El cocinero levantó la vista, furioso por la intrusión de una mujer en su cocina. Pero entonces vio quién era, y su expresión malhumorada se resquebrajó en una sonrisa ladeada, que reveló una hilera de dientes picados.
– Dòmna Alaïs -dijo con delectación, secándose las manos en el delantal-. Benvenguda. ¡Qué gran honor! ¡Cuánto hace que no veníais a visitarnos! Os hemos echado de menos.
– Jacques -respondió ella amablemente-, no quisiera importunarte.
– ¡Importunarme vos, señora! -rió él-. ¿Cómo podríais importunarme?
De pequeña, Alaïs solía pasar mucho tiempo en la cocina, mirando y aprendiendo; a ninguna otra chica le habría permitido Jacques traspasar el umbral de sus dominios masculinos.
– Y ahora decidme, dòmna Alaïs, ¿qué se os ofrece?
– Sólo un poco de pan, Jacques, y también algo de vino, si puedes darme.
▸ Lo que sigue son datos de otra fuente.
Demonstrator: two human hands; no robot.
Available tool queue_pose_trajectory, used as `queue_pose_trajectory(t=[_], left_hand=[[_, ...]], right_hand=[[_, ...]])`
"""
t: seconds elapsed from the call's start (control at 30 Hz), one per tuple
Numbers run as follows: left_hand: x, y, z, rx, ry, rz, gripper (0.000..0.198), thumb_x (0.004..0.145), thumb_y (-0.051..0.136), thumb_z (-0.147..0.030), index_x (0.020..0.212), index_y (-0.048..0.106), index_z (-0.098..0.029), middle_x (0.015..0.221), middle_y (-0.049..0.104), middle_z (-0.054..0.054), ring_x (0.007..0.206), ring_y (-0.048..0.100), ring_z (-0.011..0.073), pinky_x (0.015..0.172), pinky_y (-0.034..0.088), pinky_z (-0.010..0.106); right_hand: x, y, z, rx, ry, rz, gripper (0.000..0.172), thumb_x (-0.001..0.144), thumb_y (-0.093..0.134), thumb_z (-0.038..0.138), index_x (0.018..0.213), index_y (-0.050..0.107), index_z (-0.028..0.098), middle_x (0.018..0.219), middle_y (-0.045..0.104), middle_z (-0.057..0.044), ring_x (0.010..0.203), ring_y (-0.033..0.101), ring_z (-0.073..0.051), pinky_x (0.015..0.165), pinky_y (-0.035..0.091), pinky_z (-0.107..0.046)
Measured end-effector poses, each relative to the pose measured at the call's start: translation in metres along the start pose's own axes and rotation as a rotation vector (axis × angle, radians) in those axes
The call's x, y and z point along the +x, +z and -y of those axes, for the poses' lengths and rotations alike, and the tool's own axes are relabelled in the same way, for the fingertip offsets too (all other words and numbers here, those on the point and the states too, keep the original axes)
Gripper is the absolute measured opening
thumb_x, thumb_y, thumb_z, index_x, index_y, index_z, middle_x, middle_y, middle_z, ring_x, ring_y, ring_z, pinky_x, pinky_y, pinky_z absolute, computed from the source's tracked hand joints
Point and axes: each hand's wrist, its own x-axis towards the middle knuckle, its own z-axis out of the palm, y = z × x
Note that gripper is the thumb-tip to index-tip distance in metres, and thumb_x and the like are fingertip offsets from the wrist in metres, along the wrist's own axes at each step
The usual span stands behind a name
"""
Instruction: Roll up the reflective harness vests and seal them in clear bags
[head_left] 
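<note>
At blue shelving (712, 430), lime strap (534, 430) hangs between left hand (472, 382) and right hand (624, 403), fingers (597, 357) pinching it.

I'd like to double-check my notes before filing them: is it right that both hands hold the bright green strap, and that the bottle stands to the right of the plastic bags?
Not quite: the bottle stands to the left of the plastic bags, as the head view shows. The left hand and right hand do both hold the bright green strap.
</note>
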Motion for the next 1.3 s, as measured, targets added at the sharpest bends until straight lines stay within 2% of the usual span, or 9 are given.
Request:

El hombre frunció el ceño.
– Disculpadme, pero no iréis al río, ¿no? ¿A esta hora y sin compañía? Una señora de vuestra posición… cuando ni siquiera es de día. Se cuentan cosas, rumores de…
Alaïs le apoyó una mano en el brazo.
– Gracias por preocuparte, Jacques. Sé que lo dices por mi bien, pero no me pasará nada. Te doy mi palabra. Ya casi ha amanecido. Sé exactamente adonde voy. Estaré de vuelta antes de que nadie note mi ausencia.
– ¿Lo sabe vuestro padre?
Ella se llevó a los labios un dedo conspiratorio.
– Sabes que no; pero, por favor, guárdame el secreto. Tendré mucho cuidado.
Jacques no parecía en absoluto convencido, pero sintiendo que ya había dicho todo cuanto se atrevía a decir, no la contradijo. Se fue andando lentamente hasta la mesa, le envolvió una hogaza de pan en un lienzo blanco y ordenó a un criado que fuera a buscar una jarra de vino. Alaïs lo miraba con el corazón encogido. Últimamente, su andar era más lento, con una pronunciada cojera en el lado izquierdo.